**WORK TO BE COMPLETED:** Look through the records and copy each line with the string "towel" in it.

**INPUT MATERIAL:**
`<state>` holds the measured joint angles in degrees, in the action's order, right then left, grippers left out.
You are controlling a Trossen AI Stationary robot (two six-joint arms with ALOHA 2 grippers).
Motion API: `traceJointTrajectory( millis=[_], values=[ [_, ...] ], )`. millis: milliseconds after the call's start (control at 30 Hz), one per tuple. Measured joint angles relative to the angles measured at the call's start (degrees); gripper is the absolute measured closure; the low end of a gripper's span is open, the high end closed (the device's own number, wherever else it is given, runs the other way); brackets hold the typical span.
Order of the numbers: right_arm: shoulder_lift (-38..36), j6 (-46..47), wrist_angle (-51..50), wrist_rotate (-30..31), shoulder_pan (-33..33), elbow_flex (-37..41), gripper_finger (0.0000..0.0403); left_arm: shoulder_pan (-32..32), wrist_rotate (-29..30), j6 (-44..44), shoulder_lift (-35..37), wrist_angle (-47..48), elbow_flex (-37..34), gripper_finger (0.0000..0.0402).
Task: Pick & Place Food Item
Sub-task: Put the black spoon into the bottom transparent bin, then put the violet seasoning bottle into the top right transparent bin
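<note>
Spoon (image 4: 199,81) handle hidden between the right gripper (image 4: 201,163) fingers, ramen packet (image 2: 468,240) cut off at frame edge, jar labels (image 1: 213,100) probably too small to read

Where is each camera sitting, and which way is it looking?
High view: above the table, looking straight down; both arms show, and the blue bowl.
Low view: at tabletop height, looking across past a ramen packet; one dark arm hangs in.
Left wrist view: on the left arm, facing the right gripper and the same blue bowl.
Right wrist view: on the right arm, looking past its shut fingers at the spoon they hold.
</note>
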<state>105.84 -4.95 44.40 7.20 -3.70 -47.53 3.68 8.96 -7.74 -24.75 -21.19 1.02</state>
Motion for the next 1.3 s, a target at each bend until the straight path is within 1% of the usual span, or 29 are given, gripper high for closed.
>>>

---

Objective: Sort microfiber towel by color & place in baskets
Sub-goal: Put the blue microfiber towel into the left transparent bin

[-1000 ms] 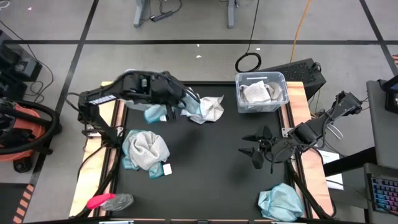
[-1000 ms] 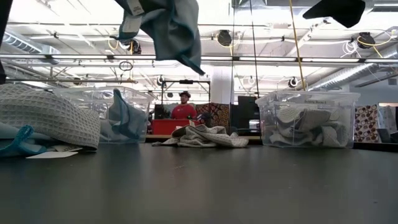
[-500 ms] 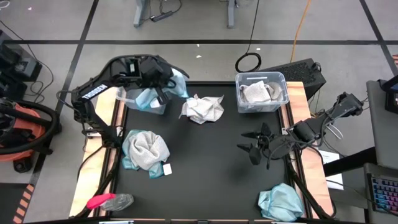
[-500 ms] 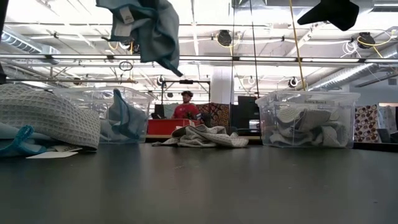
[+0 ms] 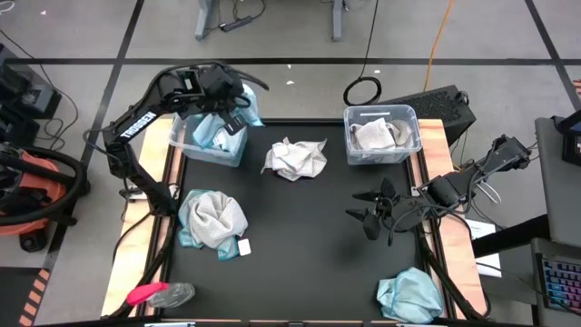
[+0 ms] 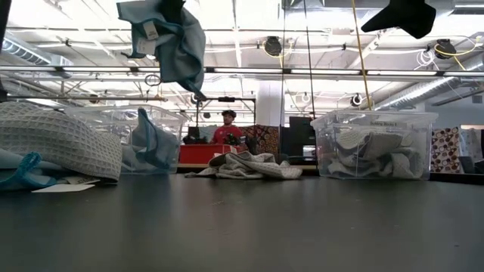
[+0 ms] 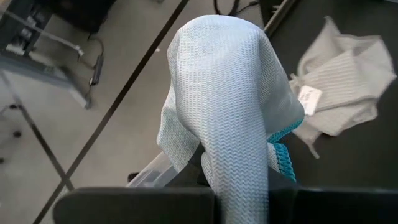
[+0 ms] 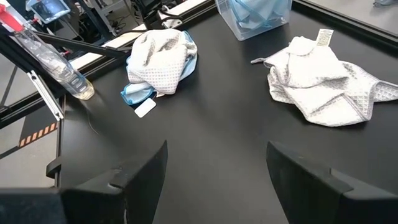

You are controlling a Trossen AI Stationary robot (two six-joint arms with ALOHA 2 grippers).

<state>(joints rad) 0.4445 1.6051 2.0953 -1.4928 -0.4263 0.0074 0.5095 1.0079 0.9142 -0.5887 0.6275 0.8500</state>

**EXERCISE OUTPUT:**
Objective: Sort microfiber towel by color & place in baskets
Sub-goal: Put the blue microfiber towel into the left transparent bin

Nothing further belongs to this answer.